Which isn’t far off the mark. The Baltimore Development Corp., a public-private agency, approved Plank’s $535 million TIF request in March, and the city’s Board of Finance backed it in April. Now all it needs is the Baltimore City Council’s final approval, which could come as early as August. Activists have urged the council to postpone its vote to give the public more time to comb through the 545-page proposal. But according to Councilman Carl Stokes, who heads the body’s economic development committee, Sagamore wants the deal approved by the end of the summer.

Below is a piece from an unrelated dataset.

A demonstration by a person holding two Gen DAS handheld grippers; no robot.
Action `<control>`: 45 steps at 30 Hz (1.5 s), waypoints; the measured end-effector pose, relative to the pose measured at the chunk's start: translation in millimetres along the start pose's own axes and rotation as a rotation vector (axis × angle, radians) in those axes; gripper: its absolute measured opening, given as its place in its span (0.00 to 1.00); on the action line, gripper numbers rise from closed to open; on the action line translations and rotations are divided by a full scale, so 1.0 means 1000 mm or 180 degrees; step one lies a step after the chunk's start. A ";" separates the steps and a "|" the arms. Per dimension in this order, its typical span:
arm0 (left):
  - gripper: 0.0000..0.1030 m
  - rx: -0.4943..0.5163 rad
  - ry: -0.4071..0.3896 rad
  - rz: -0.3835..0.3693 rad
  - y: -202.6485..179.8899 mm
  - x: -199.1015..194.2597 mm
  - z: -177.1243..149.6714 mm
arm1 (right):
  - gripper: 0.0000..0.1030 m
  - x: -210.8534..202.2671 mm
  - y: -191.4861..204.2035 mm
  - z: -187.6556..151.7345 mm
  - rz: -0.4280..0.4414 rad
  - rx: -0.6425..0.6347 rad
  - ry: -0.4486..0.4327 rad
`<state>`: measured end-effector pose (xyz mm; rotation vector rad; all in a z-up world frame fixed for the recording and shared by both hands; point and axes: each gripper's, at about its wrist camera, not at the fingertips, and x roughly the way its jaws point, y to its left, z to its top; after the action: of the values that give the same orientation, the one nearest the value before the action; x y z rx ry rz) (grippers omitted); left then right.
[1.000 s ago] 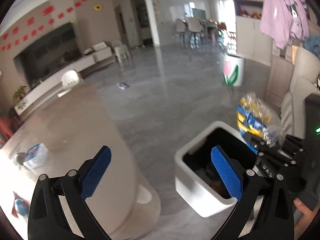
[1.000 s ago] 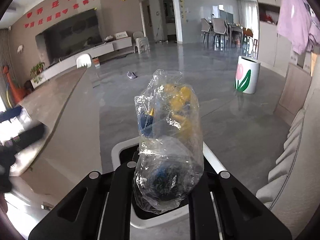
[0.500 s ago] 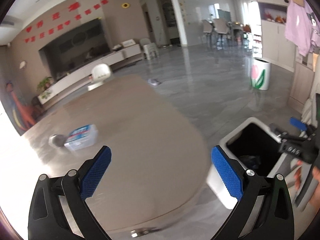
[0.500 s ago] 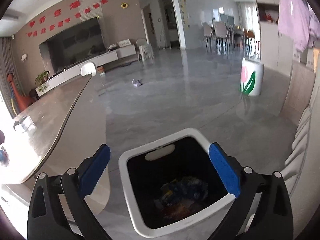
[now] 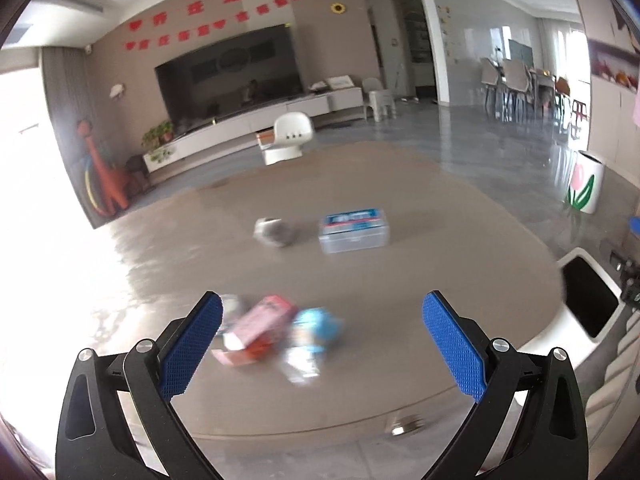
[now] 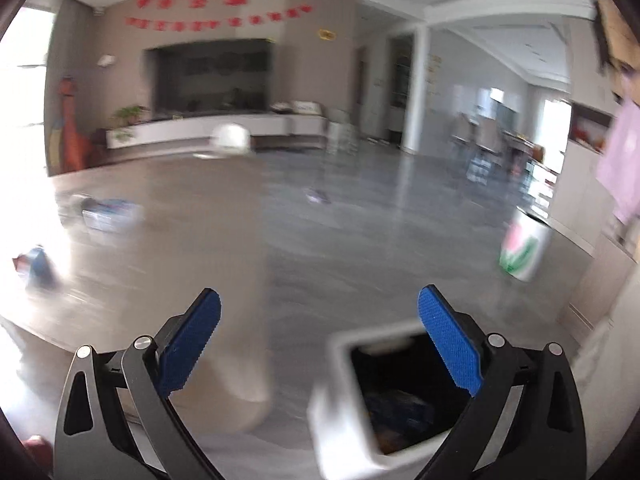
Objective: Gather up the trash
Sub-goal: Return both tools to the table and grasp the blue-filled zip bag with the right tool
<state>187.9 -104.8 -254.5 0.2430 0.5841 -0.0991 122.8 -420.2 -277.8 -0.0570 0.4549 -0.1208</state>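
My left gripper (image 5: 320, 344) is open and empty above the near part of the brown table (image 5: 400, 272). A pink and red carton (image 5: 256, 330) and a blue and clear wrapper (image 5: 310, 340) lie between its fingers, further along the table. A crumpled grey piece (image 5: 275, 233) and a clear box with a blue label (image 5: 354, 230) lie farther back. My right gripper (image 6: 318, 344) is open and empty, above and left of the white trash bin (image 6: 344, 408), which holds trash. The bin also shows at the right in the left wrist view (image 5: 560, 324).
A white stool (image 5: 289, 138) stands beyond the table. A white tulip-printed bin (image 6: 522, 250) stands on the grey floor at the right, and a small scrap (image 6: 318, 197) lies on the floor. A TV unit runs along the far wall.
The right gripper opened and dropped the plastic bag into the bin, then swung left. The left gripper swung left from the bin to over the table trash.
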 end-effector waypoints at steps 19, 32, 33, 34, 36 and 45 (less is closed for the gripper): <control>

This is often how such things are done: a wealthy business leader wants to make more money in real estate development and asks for a tax break from the city or state to help make it more profitable. (There’s nothing in this article to indicate that the Plank has threatened to move to another city.) The big city, often desperate for large projects that supposedly bring lots of jobs but also spruce up areas that few developers would be interested in, doesn’t want to hinder business. The approval is made, the money is diverted, the big development occurs, and the business leaders behind the scenes are the ones who profit the most. This is the essence of the growth machines model in urban sociology and it often involves tax breaks for developers.
What will be interesting to see is if such a project would be voted down or the money significantly cut. Again, most cities are not in the business of angering leaders of big business. But, it isn’t unheard of to negotiate for some changes to the development that might benefit more people or reduce the dependence on public funds.